# [Action item]
Copy word for word the lines from the start of the records through the line that contains "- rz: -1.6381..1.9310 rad", both included.

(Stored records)
◇ ◇ ◇
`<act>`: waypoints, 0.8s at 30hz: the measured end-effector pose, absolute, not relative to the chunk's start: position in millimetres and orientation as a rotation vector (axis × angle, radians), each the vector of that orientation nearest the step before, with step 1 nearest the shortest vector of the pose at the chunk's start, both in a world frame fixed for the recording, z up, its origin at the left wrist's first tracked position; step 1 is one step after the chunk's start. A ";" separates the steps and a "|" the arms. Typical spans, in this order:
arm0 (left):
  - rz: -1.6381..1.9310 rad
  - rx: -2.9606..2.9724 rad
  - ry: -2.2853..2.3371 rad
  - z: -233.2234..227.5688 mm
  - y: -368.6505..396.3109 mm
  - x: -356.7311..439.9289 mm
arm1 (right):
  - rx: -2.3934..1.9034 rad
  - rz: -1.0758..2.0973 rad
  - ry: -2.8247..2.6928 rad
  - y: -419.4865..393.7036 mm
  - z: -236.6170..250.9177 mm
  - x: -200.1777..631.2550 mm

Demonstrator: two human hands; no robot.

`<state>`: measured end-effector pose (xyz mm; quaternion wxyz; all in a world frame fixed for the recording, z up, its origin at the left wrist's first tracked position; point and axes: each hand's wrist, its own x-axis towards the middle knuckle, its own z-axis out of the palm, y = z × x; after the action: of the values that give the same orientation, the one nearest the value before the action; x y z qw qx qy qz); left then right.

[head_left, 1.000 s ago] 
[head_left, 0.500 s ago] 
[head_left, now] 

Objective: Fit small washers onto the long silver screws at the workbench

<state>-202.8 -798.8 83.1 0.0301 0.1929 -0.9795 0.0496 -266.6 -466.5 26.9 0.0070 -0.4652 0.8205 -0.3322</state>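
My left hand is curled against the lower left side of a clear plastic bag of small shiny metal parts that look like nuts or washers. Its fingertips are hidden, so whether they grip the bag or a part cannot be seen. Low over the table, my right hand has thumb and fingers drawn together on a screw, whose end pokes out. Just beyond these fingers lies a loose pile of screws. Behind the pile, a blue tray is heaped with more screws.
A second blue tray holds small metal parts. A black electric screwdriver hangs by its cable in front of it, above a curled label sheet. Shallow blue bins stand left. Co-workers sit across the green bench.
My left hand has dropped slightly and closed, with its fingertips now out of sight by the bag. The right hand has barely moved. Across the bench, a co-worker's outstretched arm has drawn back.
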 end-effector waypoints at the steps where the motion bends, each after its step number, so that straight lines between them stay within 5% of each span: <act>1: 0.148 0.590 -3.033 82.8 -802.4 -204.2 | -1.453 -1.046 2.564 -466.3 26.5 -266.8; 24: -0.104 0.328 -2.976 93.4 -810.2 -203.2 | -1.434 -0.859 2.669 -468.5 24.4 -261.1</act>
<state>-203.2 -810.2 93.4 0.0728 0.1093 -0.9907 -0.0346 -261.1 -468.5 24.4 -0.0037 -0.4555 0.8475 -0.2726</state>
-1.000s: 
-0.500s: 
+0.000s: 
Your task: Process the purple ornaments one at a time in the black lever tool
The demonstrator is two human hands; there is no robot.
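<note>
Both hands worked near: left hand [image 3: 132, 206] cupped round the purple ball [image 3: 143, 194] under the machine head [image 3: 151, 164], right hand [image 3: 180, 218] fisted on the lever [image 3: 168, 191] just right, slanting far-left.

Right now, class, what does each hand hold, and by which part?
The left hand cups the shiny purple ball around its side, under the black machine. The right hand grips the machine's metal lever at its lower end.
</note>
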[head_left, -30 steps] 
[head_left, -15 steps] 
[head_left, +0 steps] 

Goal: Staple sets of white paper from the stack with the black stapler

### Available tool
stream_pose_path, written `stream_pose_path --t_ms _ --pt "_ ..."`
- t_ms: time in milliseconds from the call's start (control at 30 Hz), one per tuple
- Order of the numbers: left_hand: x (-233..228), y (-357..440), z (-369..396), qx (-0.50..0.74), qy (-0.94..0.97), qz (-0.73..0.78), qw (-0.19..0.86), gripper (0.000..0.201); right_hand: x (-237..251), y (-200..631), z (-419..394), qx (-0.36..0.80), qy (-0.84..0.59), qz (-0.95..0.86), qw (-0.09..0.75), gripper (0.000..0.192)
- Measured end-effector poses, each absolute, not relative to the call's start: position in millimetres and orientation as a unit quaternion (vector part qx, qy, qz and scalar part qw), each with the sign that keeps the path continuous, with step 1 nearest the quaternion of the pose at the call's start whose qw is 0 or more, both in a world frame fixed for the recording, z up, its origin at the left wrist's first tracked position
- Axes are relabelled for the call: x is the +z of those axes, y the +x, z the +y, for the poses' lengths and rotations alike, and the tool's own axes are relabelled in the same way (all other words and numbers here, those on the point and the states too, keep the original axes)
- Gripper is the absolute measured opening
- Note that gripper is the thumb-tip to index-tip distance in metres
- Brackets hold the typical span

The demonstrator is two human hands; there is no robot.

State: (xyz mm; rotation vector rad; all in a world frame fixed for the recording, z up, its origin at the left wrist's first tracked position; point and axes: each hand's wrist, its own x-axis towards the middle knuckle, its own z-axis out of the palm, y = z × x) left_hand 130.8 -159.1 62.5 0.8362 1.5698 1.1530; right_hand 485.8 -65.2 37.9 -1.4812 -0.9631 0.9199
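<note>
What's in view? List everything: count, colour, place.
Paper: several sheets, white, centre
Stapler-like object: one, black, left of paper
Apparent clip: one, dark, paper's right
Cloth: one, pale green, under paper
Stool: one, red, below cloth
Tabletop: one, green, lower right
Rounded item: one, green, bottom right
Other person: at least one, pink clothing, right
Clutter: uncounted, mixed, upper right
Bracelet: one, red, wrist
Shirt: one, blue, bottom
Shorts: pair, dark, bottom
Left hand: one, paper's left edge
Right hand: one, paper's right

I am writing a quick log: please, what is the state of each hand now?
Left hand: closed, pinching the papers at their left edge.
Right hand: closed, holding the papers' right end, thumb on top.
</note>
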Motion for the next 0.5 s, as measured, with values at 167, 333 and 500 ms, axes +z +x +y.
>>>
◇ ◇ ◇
# [Exercise answer]
`<act>`: waypoints, 0.8s at 30hz: the measured end-effector pose, absolute, not relative to the chunk's start: position in millimetres and orientation as a rotation vector (axis × angle, radians), each the vector of that orientation nearest the step before, with step 1 nearest the shortest vector of the pose at the chunk's start, both in a world frame fixed for the recording, z up, its origin at the left wrist's first tracked position; step 1 is one step after the chunk's start. A ";" separates the steps and a "|" the arms. Typical spans, in this order:
arm0 (left):
  - rz: -1.6381..1.9310 rad

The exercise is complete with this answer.